Restate all data exactly. No images.

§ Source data
......
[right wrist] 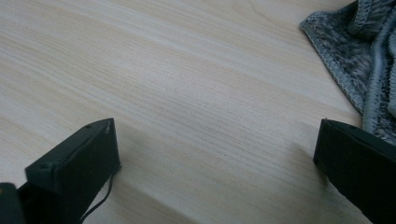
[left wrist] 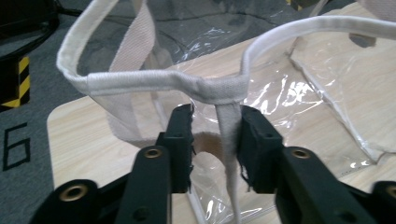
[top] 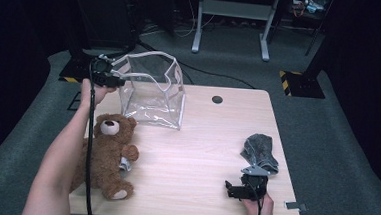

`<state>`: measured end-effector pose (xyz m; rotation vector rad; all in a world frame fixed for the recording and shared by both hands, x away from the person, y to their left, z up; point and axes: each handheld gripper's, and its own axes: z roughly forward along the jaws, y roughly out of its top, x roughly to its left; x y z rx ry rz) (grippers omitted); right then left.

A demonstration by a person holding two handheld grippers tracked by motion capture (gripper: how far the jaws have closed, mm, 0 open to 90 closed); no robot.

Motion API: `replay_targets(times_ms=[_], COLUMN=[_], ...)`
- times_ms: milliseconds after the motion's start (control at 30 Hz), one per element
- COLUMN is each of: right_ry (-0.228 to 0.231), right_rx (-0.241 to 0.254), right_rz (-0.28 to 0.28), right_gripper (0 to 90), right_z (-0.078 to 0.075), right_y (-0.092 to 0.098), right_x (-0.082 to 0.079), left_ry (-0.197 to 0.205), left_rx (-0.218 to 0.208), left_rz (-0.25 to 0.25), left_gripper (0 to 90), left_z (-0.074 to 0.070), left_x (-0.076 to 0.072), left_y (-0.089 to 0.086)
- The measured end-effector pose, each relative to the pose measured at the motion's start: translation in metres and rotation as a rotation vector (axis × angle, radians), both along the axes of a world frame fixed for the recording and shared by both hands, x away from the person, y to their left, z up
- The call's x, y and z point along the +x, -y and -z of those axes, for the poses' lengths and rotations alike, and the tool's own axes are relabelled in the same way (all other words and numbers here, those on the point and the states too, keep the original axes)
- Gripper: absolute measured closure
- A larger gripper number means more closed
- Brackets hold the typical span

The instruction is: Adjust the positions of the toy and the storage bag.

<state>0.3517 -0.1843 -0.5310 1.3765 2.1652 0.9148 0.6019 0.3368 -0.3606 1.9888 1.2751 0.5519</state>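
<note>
A clear plastic bag [top: 152,92] with white trim stands open at the table's back left. My left gripper [top: 120,78] is at its left rim. In the left gripper view the jaws [left wrist: 215,114] straddle the white seam strip [left wrist: 228,140] just below the rim band. The strip lies against the right-hand pad, and a gap shows on the other side. A brown teddy bear [top: 106,152] lies on its back at the front left. My right gripper [top: 231,189] rests low near the front right edge, jaws wide open [right wrist: 215,126] over bare wood.
A crumpled grey knitted cloth [top: 260,151] lies just behind the right gripper, also at the right gripper view's top right [right wrist: 359,46]. The wooden table [top: 201,138] has a cable hole [top: 217,99] at the back. A desk frame stands on the floor behind.
</note>
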Motion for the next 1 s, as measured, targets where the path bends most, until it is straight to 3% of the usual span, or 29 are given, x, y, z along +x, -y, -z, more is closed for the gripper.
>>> replay_targets(times_ms=[200, 367, 400, 667, 700, 833, 1000], right_ry=[-0.001, -0.002, -0.001, 0.001, -0.002, -0.001, -0.002], right_rx=[0.001, 0.002, 0.001, 0.001, 0.002, 0.002, 0.001], right_rz=[0.002, 0.003, 0.001, 0.001, 0.002, 0.003, 0.002], right_gripper=[0.0, 0.0, 0.0, 0.0, 0.0, 0.0, 0.0], right_z=[0.000, 0.000, 0.000, 0.000, 0.000, 0.000, 0.000], right_y=[0.000, 0.000, 0.000, 0.000, 0.000, 0.000, 0.000], right_x=[0.000, 0.000, 0.000, 0.000, 0.000, 0.000, 0.000], left_ry=[0.012, 0.009, 0.016, 0.022, 0.014, 0.018, 0.014], left_rx=[-0.002, 0.016, -0.002, -0.006, 0.008, -0.013, -0.009], left_rz=[0.037, 0.065, 0.054, 0.057, 0.070, 0.076, 0.122], left_gripper=[74.9, 76.1, 76.3, 77.1, 77.1, 77.0, 76.9], left_z=[-0.003, -0.004, -0.003, 0.001, 0.000, 0.001, 0.002], left_x=[-0.001, -0.001, -0.001, -0.001, -0.001, -0.001, -0.002], left_y=[0.009, 0.018, 0.021, 0.032, 0.032, 0.039, 0.054])
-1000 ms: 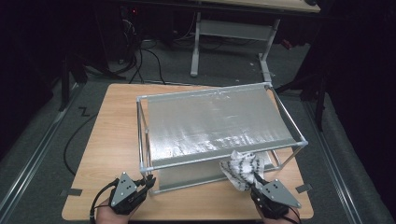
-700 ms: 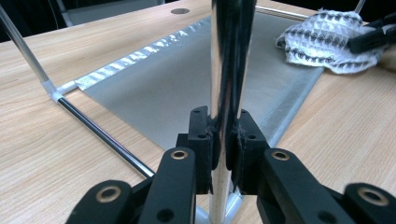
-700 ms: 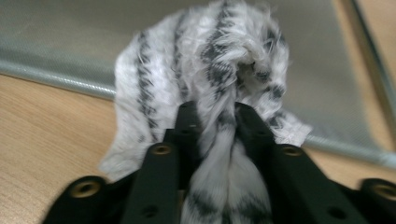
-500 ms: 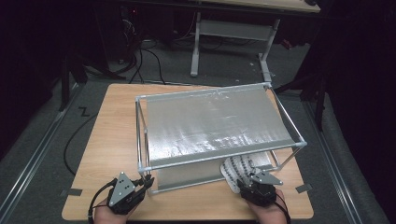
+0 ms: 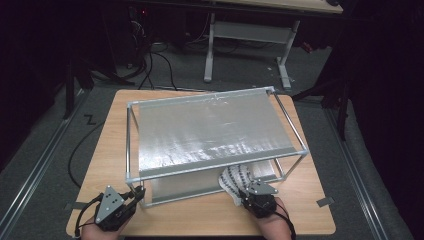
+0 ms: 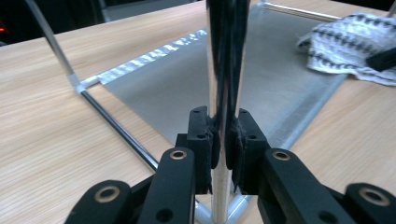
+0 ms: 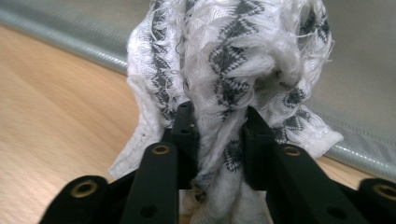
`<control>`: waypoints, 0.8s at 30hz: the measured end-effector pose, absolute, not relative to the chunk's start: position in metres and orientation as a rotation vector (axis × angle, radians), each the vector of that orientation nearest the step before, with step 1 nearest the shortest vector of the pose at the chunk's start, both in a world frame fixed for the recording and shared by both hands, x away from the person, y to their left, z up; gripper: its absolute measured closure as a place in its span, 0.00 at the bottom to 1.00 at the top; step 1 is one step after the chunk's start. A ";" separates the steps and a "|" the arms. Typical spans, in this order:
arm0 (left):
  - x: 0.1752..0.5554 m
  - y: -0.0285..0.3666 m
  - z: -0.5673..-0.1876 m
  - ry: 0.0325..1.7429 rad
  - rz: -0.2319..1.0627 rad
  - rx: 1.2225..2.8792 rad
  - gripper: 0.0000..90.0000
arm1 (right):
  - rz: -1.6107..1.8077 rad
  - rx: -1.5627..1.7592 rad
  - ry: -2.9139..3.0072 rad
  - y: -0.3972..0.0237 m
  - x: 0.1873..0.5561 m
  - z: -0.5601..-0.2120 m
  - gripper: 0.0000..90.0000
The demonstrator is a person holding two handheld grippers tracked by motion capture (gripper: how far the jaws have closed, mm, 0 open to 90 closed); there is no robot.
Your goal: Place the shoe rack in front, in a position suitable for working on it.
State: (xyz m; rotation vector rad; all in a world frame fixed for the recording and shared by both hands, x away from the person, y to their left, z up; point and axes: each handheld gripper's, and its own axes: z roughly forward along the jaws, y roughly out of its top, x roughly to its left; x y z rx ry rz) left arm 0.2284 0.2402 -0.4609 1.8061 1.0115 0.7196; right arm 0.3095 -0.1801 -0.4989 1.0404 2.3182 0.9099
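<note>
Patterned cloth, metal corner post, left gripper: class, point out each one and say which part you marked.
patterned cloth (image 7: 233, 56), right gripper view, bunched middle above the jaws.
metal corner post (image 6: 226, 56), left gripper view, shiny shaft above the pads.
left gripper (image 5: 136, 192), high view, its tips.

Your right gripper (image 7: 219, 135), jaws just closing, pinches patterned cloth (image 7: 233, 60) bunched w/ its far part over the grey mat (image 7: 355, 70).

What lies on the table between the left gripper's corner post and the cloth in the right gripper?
In the left gripper view, only the rack's grey bottom sheet lies between the post and the cloth.
</note>
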 end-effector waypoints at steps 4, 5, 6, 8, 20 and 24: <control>0.229 0.251 -0.461 1.040 0.731 1.789 0.88 | 0.914 1.005 2.342 -0.170 0.308 -0.498 0.83; 0.229 0.253 -0.461 1.046 0.735 1.789 0.88 | 0.926 0.987 2.321 -0.169 0.306 -0.495 0.84; 0.229 0.254 -0.461 1.046 0.736 1.792 0.88 | 0.937 0.977 2.301 -0.171 0.305 -0.490 0.84; 0.230 0.255 -0.461 1.042 0.736 1.794 0.88 | 0.965 0.985 2.250 -0.179 0.304 -0.481 0.84; 0.233 0.256 -0.461 1.042 0.747 1.795 0.88 | 1.040 1.154 1.836 -0.264 0.297 -0.416 0.84; 0.233 0.256 -0.461 1.047 0.749 1.793 0.88 | 1.037 1.171 1.813 -0.278 0.299 -0.411 0.85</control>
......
§ TASK SOLUTION
[right wrist] 
[left wrist] 
[top] 

`<state>`: measured end-effector pose (xyz m; rotation vector rad; all in a world frame fixed for the recording and shared by both hands, x away from the person, y to their left, z up; point and axes: each handheld gripper's, and its own axes: z roughly forward along the jaws, y roughly out of its top, x roughly to its left; x y z rx ry rz) (grippers omitted); right then left.

A demonstration by a person holding two handheld grippers tracked by motion capture (gripper: how far the jaws have closed, mm, 0 open to 90 closed); no robot.

Motion API: `replay_targets(times_ms=[_], COLUMN=[_], ...)`
- times_ms: milliseconds after the motion's start (control at 30 Hz), one per element
- COLUMN is each of: right_ry (-0.228 to 0.231), right_rx (-0.241 to 0.254), right_rz (-0.28 to 0.28), right_gripper (0 to 90), right_z (-0.078 to 0.075), right_y (-0.092 to 0.098), right_x (-0.082 to 0.079), left_ry (-0.197 to 0.205), left_rx (-0.218 to 0.208), left_rz (-0.25 to 0.25), left_gripper (0 to 90), left_z (-0.074 to 0.070), left_x (-0.076 to 0.072), left_y (-0.089 to 0.086)
- The measured end-effector pose, each relative to the pose measured at the motion's start: translation in metres and rotation as a rotation vector (axis × angle, radians), both along the axes of a world frame fixed for the recording and shared by both hands, x away from the person, y to their left, z up
- The call's x, y and z point along the +x, -y and -z of those axes, for the poses' lengths and rotations alike, and the tool's own axes are relabelled in the same way (all other words and numbers here, those on the point and the states too, keep the original axes)
- Gripper: absolute measured closure
- A larger gripper number means more closed
- Brackets hold the typical span

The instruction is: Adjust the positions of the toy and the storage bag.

<state>0.3517 -0.1843 -0.5310 1.3765 2.1652 0.9148 0.6019 0.3368 -0.3606 1.9888 1.2751 0.5519</state>
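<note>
A clear plastic bag [top: 152,92] with white trim stands open at the table's back left. My left gripper [top: 120,78] is at its left rim. In the left gripper view the jaws [left wrist: 215,114] straddle the white seam strip [left wrist: 228,140] just below the rim band. The strip lies against the right-hand pad, and a gap shows on the other side. A brown teddy bear [top: 106,152] lies on its back at the front left. My right gripper [top: 231,189] rests low near the front right edge, jaws wide open [right wrist: 215,126] over bare wood.
A crumpled grey knitted cloth [top: 260,151] lies just behind the right gripper, also at the right gripper view's top right [right wrist: 359,46]. The wooden table [top: 201,138] has a cable hole [top: 217,99] at the back. A desk frame stands on the floor behind.
</note>
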Motion for the next 1 s, as measured, targets where the path bends most, until it is straight to 3% of the usual span, or 29 are given, x, y, z along +x, -y, -z, more is closed for the gripper.
>>> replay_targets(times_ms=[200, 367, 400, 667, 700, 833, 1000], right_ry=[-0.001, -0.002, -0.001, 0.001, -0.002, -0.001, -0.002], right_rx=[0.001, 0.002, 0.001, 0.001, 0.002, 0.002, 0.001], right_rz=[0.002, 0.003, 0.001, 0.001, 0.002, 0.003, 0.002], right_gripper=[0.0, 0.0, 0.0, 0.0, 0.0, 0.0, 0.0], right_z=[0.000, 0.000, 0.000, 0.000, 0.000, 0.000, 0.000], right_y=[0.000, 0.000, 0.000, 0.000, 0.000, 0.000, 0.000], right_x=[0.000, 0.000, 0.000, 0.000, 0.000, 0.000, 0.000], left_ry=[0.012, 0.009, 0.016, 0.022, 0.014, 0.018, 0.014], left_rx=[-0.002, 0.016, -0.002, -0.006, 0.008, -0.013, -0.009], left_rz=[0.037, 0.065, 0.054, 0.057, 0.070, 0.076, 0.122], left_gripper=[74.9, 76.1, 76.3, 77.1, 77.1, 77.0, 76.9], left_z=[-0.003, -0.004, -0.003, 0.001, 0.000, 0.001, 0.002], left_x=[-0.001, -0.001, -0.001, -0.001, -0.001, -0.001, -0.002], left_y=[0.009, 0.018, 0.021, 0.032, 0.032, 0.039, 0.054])
-1000 ms: 
-700 ms: 
-700 ms: 
-500 ms: 
+0 ms: 
+0 ms: 
+0 ms: 
`<control>`: waypoints, 0.8s at 30hz: the measured end-effector pose, absolute, not relative to the chunk's start: position in metres and orientation as a rotation vector (axis × angle, radians), each the vector of that orientation nearest the step before, with step 1 nearest the shortest vector of the pose at the chunk's start, both in a world frame fixed for the recording and shared by both hands, x away from the person, y to their left, z up; gripper: its absolute measured closure as a place in its span, 0.00 at the bottom to 1.00 at the top; step 1 is one step after the chunk's start. A ";" separates the steps and a "|" the arms. Typical spans, in this order:
arm0 (left):
  - x: 0.1752..0.5554 m
  - y: -0.0285..0.3666 m
  - z: -0.5673..-0.1876 m
  - ry: 0.0325..1.7429 rad
  - rz: -0.2319..1.0627 rad
  - rx: 1.2225..2.8792 rad
  - gripper: 0.0000..90.0000
arm1 (right):
  - rz: -1.6107..1.8077 rad
  - rx: -1.5627..1.7592 rad
  - ry: -2.9139..3.0072 rad
  - y: -0.3972..0.0237 m
  - x: 0.1873..0.5561 m
  - z: -0.5601..-0.2120 m
  - gripper: 0.0000..90.0000
The demonstrator is a person holding two handheld grippers tracked by motion capture (gripper: how far the jaws have closed, mm, 0 open to 90 closed); there is no robot.
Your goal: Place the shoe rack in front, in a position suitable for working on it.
State: (xyz m; rotation vector rad; all in a world frame fixed for the recording and shared by both hands, x away from the person, y to their left, z up; point and axes: each handheld gripper's, and its own axes: z roughly forward along the jaws, y roughly out of its top, x roughly to its left; x y z rx ry rz) left arm 0.2284 0.2402 -0.4609 1.8061 1.0115 0.7196; right arm 0.3095 -0.1801 -0.4989 1.0404 2.3182 0.9099
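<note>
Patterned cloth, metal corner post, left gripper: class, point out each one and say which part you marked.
patterned cloth (image 7: 233, 56), right gripper view, bunched middle above the jaws.
metal corner post (image 6: 226, 56), left gripper view, shiny shaft above the pads.
left gripper (image 5: 136, 192), high view, its tips.

Your right gripper (image 7: 219, 135), jaws just closing, pinches patterned cloth (image 7: 233, 60) bunched w/ its far part over the grey mat (image 7: 355, 70).

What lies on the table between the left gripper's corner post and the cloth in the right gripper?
In the left gripper view, only the rack's grey bottom sheet lies between the post and the cloth.
</note>
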 end-effector waypoints at steps 4, 5, 6, 8, 20 and 24: <control>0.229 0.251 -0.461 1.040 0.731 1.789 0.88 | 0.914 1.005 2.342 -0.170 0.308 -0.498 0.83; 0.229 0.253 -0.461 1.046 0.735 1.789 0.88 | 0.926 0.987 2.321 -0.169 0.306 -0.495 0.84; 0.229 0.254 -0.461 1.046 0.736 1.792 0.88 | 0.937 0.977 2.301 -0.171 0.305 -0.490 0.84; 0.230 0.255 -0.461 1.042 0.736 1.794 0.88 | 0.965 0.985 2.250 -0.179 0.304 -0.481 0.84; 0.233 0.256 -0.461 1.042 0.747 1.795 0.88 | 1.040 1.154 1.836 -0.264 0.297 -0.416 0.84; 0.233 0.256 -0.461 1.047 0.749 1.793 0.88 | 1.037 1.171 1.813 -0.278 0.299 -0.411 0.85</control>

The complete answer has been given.